Continente mostra preocupação apenas com a proteção
territorial. Nenhum governo ou instância de países da África participa das
reuniões sobre o problema
Risco de naufrágio:
condições econômicas e sociais dos países africanos estão na origem do problema
A relação dos europeus com
os náufragos nas suas costas expressa, da forma mais radical, a concepção
predominante no Velho Continente, conforme o antigo adágio: civilização ou
barbárie. A preocupação dos governos europeus é apenas a proteção do seu
território, para que episódios dramáticos, como os que vêm acontecendo há
tempos e se agudizando nas últimas semanas, deixem de ocorrer ou diminuam. Não
há nenhuma posição em relação às causas da imigração.
É de tal forma escandalosa a
postura europeia, que nenhum governo ou instância africana participa das
reuniões que buscam soluções para os problemas. As únicas referências a
governos africanos são ao Marrocos e à Tunísia, buscando apoiar ações que
permitam dificultar a saída de embarcações – já que a Líbia, que antes
funcionava como contenção para essa saída, agora nem sequer um Estado tem.
O que significa que os
governos europeus nem cogitam atacar a raiz dos problemas, os que geram a
imigração maciça para a Europa desde a África. As condições econômicas e
sociais dos países africanos estão inquestionavelmente na origem do problema. E
estas condições, por sua vez, têm raízes históricas diretamente vinculadas à
Europa.
A África foi não somente
explorada profunda e extensamente nos seus recursos naturais pelas potencias
colonizadoras europeias, como foi vítima da mais brutal dos crimes – a
escravidão. Milhões e milhões de africanos foram arrancados do seu mundo para
serem transferidos para um continente alheio, para trabalhar como raça
inferior, produzindo riquezas para a elite branca europeia.
Nenhum país ou continente
pode resistir a esses mecanismos cruéis sem sofrer duramente suas
consequências. A África foi colonizada até poucas décadas atrás e, mesmo com a
independência, não mudou sua situação econômica e social, porque seguiu sendo
explorada nos seus recursos naturais.
A imigração de africanos
para um dos continentes mais ricos do mundo – em grande medida por ter sido
colonizador e escravizador – é um fenômeno que ocorre já há algumas décadas.

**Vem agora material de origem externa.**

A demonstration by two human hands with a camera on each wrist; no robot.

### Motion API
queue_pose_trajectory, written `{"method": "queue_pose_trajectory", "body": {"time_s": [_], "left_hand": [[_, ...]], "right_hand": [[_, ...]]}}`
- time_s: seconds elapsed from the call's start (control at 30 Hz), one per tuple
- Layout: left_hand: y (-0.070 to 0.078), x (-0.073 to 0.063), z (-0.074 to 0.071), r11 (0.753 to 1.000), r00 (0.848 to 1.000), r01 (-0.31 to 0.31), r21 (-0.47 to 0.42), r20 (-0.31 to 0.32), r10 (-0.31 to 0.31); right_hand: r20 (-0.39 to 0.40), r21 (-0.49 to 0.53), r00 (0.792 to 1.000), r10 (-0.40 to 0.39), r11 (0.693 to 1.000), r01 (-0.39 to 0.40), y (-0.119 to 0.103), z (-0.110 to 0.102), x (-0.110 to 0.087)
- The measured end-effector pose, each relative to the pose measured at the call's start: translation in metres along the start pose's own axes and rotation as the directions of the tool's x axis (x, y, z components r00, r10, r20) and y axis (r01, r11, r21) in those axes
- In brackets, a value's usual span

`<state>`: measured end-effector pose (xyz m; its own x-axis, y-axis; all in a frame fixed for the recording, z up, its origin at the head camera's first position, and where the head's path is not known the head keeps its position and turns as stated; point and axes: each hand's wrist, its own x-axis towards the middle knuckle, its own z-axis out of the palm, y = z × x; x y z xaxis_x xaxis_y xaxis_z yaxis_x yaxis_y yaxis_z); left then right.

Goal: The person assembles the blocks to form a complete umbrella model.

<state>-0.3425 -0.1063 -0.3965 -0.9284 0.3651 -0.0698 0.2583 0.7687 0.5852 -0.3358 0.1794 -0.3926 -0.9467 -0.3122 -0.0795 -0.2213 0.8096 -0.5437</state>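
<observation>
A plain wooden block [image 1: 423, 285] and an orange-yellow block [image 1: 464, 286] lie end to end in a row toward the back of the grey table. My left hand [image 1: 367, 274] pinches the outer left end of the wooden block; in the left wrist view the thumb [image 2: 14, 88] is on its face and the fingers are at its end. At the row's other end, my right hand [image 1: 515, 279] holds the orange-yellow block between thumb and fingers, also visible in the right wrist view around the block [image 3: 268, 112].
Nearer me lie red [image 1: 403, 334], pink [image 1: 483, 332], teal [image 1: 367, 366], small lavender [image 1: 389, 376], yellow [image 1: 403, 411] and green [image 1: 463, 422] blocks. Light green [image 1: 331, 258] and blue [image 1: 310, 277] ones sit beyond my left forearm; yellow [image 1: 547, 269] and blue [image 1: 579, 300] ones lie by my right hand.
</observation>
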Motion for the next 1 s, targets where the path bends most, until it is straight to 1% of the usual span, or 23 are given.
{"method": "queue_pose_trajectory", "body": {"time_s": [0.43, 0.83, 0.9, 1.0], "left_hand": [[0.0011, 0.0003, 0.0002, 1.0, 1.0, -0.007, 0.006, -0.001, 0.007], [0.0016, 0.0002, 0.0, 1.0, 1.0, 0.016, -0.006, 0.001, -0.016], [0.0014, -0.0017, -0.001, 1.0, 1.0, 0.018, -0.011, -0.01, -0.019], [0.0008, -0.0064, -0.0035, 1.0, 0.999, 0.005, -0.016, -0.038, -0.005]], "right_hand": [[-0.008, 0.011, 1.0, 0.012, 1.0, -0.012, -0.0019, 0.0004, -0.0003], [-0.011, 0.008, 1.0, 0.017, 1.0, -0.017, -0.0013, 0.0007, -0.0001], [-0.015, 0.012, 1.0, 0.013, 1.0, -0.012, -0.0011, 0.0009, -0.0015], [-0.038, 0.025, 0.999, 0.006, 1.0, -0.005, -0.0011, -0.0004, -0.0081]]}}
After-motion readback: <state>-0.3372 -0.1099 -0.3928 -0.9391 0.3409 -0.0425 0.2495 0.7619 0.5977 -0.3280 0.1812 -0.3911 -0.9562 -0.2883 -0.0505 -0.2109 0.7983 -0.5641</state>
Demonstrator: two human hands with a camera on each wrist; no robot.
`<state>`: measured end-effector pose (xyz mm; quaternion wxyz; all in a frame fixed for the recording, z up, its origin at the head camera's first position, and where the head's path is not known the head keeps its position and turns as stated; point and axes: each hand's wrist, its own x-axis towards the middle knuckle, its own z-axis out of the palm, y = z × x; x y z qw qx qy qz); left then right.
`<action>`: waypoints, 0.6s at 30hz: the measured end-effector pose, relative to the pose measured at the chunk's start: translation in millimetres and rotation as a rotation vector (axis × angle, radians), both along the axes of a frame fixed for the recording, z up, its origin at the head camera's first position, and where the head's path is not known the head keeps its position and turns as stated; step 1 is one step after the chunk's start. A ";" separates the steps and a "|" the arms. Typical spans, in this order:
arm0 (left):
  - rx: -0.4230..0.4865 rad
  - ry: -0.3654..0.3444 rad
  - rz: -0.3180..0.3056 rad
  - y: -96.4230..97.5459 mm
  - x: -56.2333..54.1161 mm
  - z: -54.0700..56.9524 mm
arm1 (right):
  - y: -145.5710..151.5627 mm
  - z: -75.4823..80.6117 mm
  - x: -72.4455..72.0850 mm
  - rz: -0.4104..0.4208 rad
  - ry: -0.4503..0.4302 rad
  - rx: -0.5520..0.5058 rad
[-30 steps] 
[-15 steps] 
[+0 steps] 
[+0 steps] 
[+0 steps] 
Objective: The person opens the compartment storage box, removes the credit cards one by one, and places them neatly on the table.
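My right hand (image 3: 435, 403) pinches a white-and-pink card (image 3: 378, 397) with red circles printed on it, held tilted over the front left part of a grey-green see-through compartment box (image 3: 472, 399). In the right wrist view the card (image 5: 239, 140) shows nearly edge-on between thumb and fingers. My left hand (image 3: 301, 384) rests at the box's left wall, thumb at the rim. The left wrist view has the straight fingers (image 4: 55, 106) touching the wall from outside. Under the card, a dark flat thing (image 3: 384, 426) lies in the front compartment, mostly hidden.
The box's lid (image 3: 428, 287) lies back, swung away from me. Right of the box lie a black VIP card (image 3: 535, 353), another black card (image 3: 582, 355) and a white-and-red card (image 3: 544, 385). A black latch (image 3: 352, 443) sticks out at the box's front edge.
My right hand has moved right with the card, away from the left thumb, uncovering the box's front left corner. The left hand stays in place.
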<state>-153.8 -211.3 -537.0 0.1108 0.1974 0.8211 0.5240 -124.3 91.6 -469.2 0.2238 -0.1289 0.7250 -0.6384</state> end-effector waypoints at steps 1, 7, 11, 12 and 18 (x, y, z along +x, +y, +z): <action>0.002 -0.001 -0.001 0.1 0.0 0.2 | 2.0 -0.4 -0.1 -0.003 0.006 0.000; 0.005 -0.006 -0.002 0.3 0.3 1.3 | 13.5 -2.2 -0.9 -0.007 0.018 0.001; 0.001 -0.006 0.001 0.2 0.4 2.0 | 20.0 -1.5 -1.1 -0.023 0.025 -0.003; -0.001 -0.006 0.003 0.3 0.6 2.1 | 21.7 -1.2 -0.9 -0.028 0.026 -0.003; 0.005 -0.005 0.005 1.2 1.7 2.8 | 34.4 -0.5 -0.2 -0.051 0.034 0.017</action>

Porém, pelo menos uma parte desses trabalhadores imigrantes eram absorvidos,
porque eram funcionais a um mercado de trabalho que necessita de mão-de-obra de
pouca qualificação, para funções secundárias.
Porém, mesmo nesses
momentos, foi se desenvolvendo um sentimento discriminatório muito forte,
incentivado pela direita, diante de uma esquerda que tampouco sabia como tratar
o tema. O medo de perder empregos – totalmente falso porque os africanos ocupam
postos que os europeus não aceitam ocupar – e lugares nas escolas ou nos
serviços de saúde funcionam como mecanismos de discriminação e hostilidade com
os imigrantes.
Quando veio a crise
econômica, que atinge frontalmente a Europa, em 2008 e ainda sem prazo para
acabar, a África foi afetada de várias maneiras. Por um lado, a retração
europeia foi exportada para os países africanos pela diminuição da demanda dos
seus produtos e pela retração nos investimentos. E, por outro, especialmente em
alguns deles, pela diminuição brusca do turismo, que em alguns países é um
fator essencial para o emprego e a economia no seu conjunto.
Nestes anos de crise, as
tentativas desesperadas dos africanos de chegar à Europa se intensificaram,
enquanto que o desemprego e a expulsão de trabalhados imigrantes nos países
europeus aumentou a crise. Como resultado das políticas de austeridade, no fim
do ano passado foram reduzidos os recursos para a busca e tentativa de
salvamento das vítimas dos naufrágios.
Como resultado dessa
combinação de fatores, a quantidade de tentativas de chegada à Europa e o
número de pessoas envolvidas nelas aumentou exponencialmente. Neste ano, o
aumento faz prever um resultado total de mortos dez vezes maior do que em 2014.
E a Europa os trata como
“bárbaros”, como “selvagens”, os desconsidera como seres humanos. Milhares
morreram, outros tantos foram devolvidos para a África. Agora são considerados
produtores de cenas e situações incomodas para os europeus. Estes não atuam
para tentar evitar que os africanos sejam induzidos a viajar por suas
necessidades, mas apenas tentam dissuadi-los pela força e pela demonstração de
que a Europa não está disposta a recebê-los, menos ainda a ajudá-los a ficarem
nos seus países, com o apoio econômico que a África nunca recebeu, minimamente,
como ressarcimento dos sofrimentos impostos a ela pelos colonizadores.